The results speak for themselves. Not only are governments, big and small, less corrupt the more women are involved, they are also more effective. Examining data from 4,265 of India’s state assembly constituencies between 1992 and 2012, researchers from the United Nations University World Institute for Development Economics (UNU-WIDER) estimates a 25% economic growth premium for constituencies with a female legislator and greater (completed) infrastructure development. Female legislators were also less likely to carry a criminal record and, you guessed it, be corrupt, especially in less developed states.
Women aren’t, of course, inherently purer or more honest; Jha and Sarangi examined women’s representation in the broad labor force, as well as other fields, such as clerical work or managerial positions, and found no relationship between the number of women and the degree of corruption.

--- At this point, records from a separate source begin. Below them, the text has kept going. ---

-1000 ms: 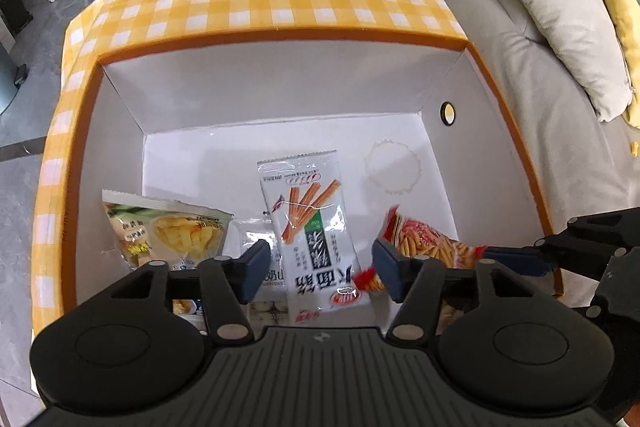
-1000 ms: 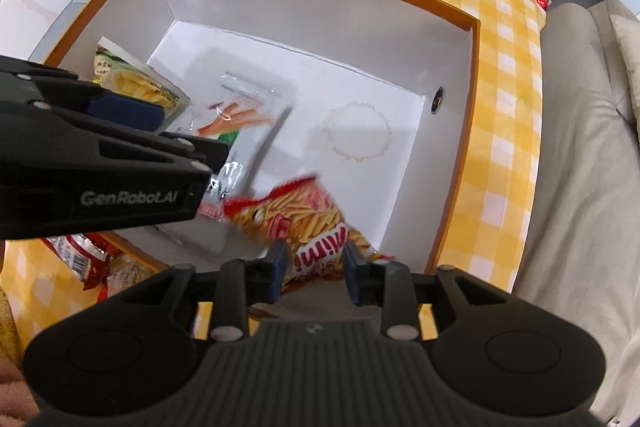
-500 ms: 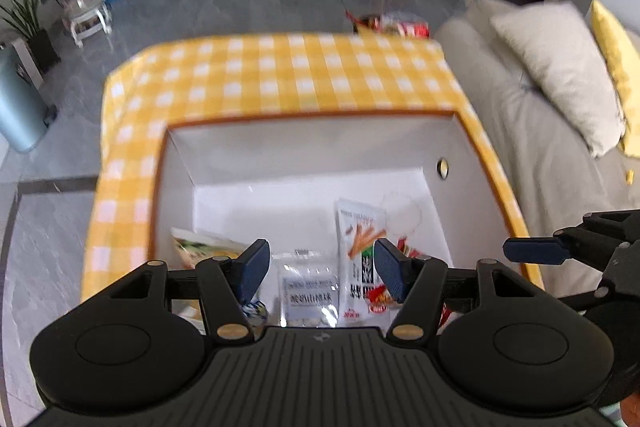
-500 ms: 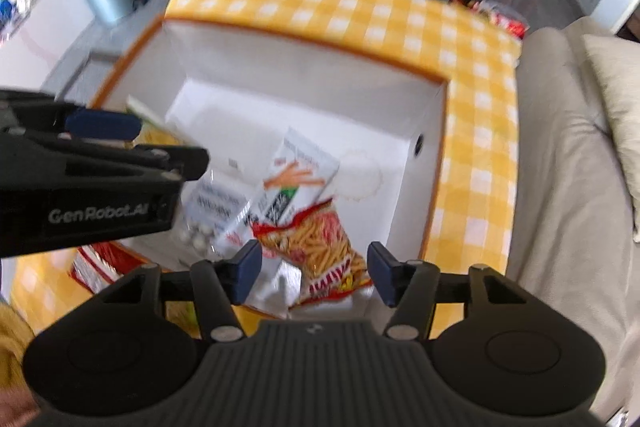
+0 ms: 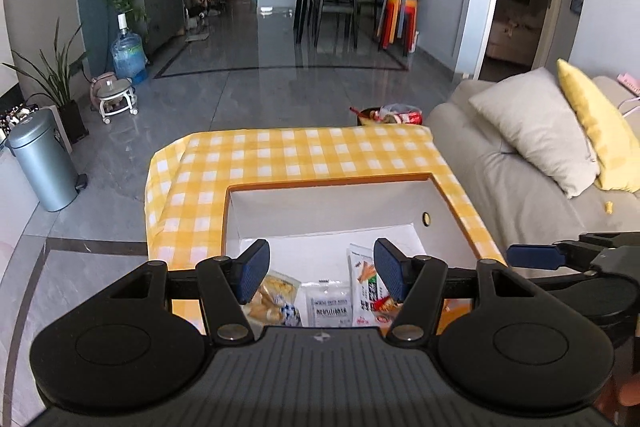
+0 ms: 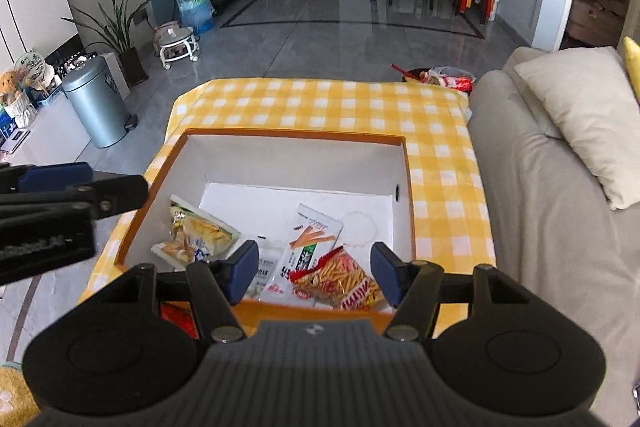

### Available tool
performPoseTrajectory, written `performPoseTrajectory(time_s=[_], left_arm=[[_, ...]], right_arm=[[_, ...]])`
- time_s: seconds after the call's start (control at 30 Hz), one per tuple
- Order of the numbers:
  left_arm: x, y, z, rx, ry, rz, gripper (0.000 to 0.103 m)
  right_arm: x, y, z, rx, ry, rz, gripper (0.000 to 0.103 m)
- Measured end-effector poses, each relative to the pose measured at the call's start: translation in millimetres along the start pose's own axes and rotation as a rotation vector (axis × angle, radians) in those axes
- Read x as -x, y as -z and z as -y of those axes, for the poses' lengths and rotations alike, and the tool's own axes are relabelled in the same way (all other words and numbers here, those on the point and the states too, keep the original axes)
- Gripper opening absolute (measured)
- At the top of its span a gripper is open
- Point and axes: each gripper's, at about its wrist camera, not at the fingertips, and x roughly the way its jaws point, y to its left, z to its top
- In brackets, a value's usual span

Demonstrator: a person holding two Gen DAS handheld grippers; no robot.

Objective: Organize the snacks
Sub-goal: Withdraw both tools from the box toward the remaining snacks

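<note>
A white box with an orange rim [image 6: 296,135] sits on a yellow checked cloth [image 6: 320,103]. Inside lie a red chip bag [image 6: 340,279], a white and green stick-snack packet [image 6: 312,239], a small clear white packet [image 6: 266,267] and a yellow-green bag [image 6: 200,231]. The same box [image 5: 332,183] and snacks show in the left wrist view, with the stick-snack packet [image 5: 364,275] and yellow bag [image 5: 272,297]. My left gripper [image 5: 320,273] is open and empty, raised above the box's near side. My right gripper [image 6: 314,275] is open and empty above the box's near edge.
A grey sofa [image 6: 540,187] with a beige pillow [image 6: 580,107] runs along the right. A red snack pack [image 6: 176,315] lies on the cloth left of my right gripper. A bin with wrappers [image 6: 440,79] stands beyond the table. A metal trash can [image 6: 96,103] is at left.
My right gripper opened and let go of the red chip bag, which now lies in the box. Both grippers pulled up and back from the box.
</note>
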Motion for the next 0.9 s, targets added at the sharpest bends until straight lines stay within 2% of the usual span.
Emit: performPoseTrajectory(time_s=[0.17, 0.27, 0.47, 0.57, 0.77, 0.9], left_arm=[[25.5, 24.5, -2.4, 0.015, 0.0, 0.031, 0.07], [35.3, 42.2, -7.0, 0.044, -0.004, 0.022, 0.07], [43.1, 77.7, -17.6, 0.091, -0.01, -0.038, 0.07], [44.0, 97.3, -23.3, 0.129, -0.005, -0.074, 0.07], [36.5, 129.5, -26.4, 0.178, 0.01, -0.147, 0.062], [29.4, 144.9, -25.5, 0.179, 0.009, -0.19, 0.059]], right_arm=[[22.7, 26.4, -8.4, 0.007, 0.015, 0.033, 0.061], [32.9, 46.2, -7.8, -0.02, -0.009, 0.035, 0.061], [39.0, 88.4, -4.1, -0.061, -0.059, 0.005, 0.062], [39.0, 111.7, -3.1, -0.061, -0.055, 0.015, 0.062], [35.5, 152.2, -5.7, -0.016, -0.028, 0.018, 0.061], [28.0, 175.9, -5.4, 0.006, -0.019, -0.016, 0.061]])
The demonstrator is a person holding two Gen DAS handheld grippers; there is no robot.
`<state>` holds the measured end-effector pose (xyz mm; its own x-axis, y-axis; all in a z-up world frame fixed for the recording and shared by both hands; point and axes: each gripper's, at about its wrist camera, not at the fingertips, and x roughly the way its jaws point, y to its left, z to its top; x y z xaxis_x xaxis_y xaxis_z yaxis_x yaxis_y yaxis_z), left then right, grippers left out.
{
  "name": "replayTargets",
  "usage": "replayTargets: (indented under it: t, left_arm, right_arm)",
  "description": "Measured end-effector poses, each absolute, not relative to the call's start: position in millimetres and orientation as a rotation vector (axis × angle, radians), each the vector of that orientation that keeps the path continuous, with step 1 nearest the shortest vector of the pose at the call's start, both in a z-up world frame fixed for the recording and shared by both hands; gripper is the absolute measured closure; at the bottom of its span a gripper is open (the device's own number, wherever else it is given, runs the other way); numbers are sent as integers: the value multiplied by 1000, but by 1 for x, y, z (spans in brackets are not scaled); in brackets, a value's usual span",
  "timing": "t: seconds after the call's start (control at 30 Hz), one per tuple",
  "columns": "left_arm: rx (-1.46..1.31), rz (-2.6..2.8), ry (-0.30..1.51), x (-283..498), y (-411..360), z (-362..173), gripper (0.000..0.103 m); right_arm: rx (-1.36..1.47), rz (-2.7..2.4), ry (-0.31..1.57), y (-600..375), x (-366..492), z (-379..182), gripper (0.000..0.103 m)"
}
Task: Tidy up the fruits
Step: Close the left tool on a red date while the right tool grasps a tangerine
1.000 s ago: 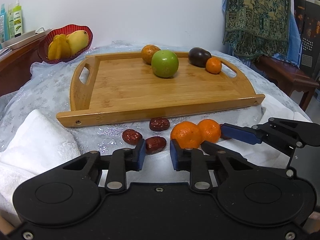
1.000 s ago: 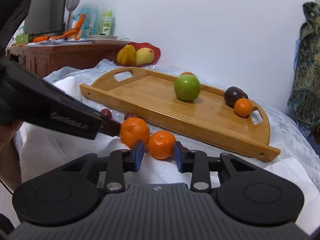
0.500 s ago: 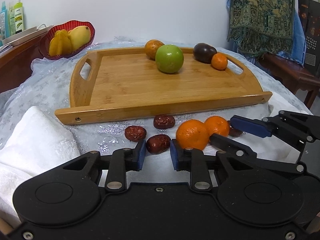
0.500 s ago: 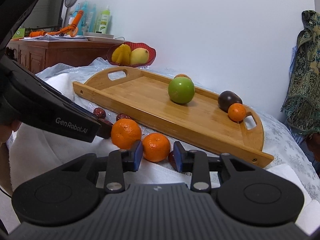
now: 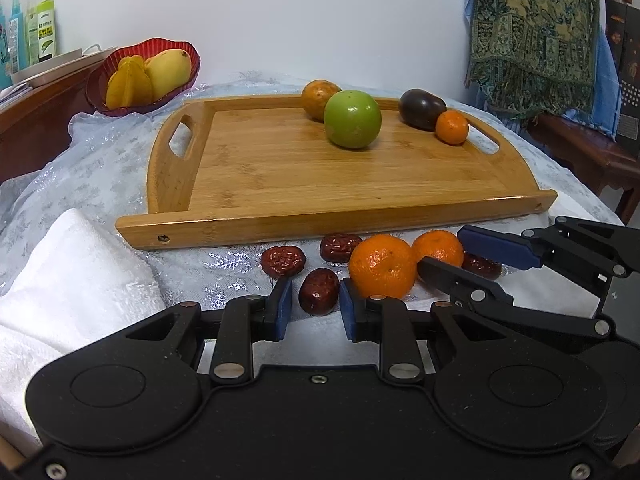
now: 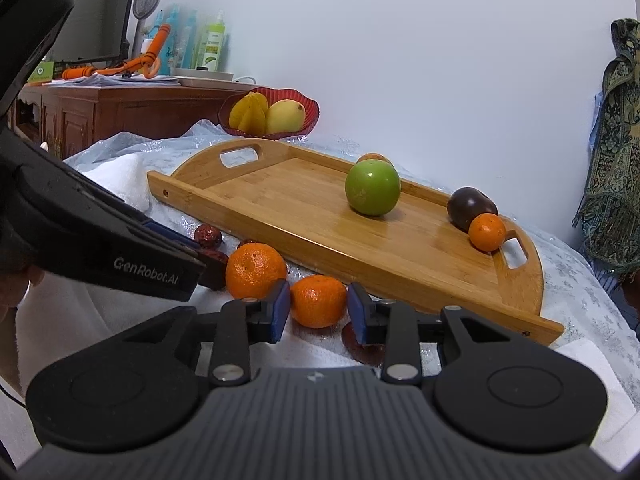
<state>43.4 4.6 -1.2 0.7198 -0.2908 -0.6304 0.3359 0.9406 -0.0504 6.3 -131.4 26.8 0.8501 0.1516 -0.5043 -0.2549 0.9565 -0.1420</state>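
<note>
Currently right gripper (image 6: 318, 312) jaws are opening around the small mandarin (image 6: 318, 300) for pickup, pads not yet gripping; left gripper (image 5: 312, 310) nearly closed, empty, red date (image 5: 319, 291) just ahead between its fingers.

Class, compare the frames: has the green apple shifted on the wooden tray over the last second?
No. The green apple remains beside the brownish-orange fruit near the far rim of the wooden tray; only the camera shifted.

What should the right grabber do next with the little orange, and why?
Probably ease forward and close. The right gripper is opening, and the small orange sits just ahead between its pads, untouched, off the wooden tray.
</note>
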Motion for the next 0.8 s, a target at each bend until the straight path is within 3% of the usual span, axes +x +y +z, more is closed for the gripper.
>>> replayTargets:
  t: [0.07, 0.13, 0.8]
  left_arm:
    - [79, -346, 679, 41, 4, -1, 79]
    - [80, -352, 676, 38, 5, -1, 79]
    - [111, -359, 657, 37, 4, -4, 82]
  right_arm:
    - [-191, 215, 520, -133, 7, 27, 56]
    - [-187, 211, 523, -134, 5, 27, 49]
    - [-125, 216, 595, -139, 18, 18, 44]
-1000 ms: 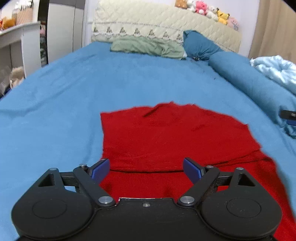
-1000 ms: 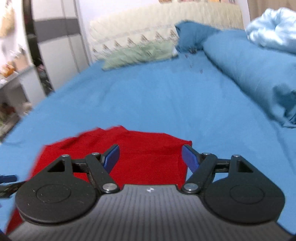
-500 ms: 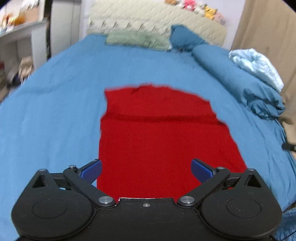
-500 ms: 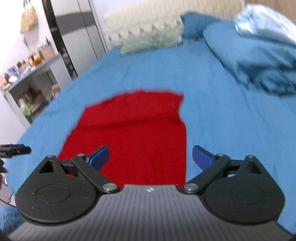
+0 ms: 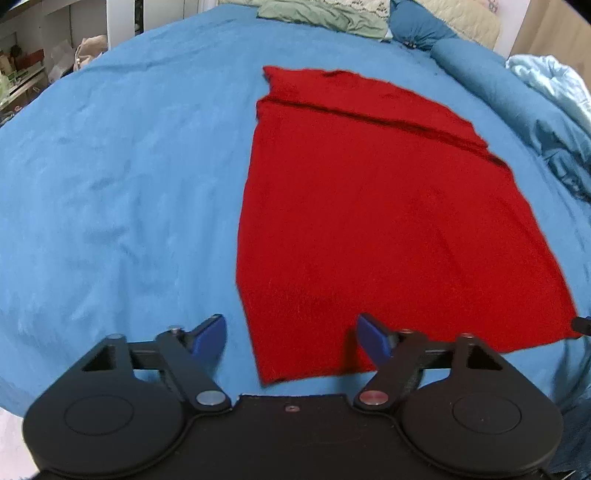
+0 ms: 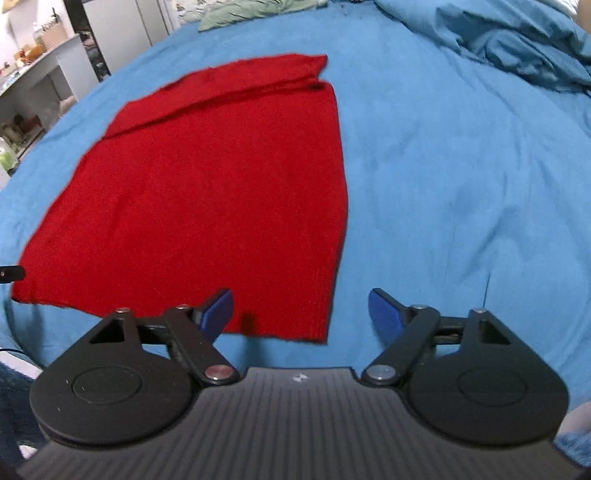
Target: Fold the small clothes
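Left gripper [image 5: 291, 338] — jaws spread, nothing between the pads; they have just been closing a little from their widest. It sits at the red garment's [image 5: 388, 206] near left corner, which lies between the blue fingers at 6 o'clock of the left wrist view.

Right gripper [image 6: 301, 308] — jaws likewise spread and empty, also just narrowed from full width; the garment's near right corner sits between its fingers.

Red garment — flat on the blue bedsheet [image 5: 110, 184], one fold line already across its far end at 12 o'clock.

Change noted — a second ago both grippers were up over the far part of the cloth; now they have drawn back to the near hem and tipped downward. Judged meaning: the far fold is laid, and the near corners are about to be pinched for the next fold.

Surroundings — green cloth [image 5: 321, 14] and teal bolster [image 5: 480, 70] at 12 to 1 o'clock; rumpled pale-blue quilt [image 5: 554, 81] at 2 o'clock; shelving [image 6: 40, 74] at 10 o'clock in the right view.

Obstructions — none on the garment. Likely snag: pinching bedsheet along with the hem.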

But women’s effect on corruption in governance holds, even as they gain in social clout and, correspondingly, gain access to the back channels and know-how of corruption. Jha and Sarangi found the relationship between women’s representation in parliament and corruption is stronger for countries in which women enjoy more equality, suggesting that it’s through female legislators’ policymaking that minimizes corruption.
Jha and Sarangi’s study warns that these results do not necessarily mean that women are inherently less corrupt. In fact, their findings suggest otherwise. If women are indeed less corrupt, then there should be a significant negative correlation between all these measures of female participation and corruption.
Outside of India, previous research has established that a greater presence of women in government is associated with better education and health outcomes. Add that to greater economic development and less corruption, and the argument not to ensure not even equal representation, but one-third of seats for women in parliament, becomes hollow.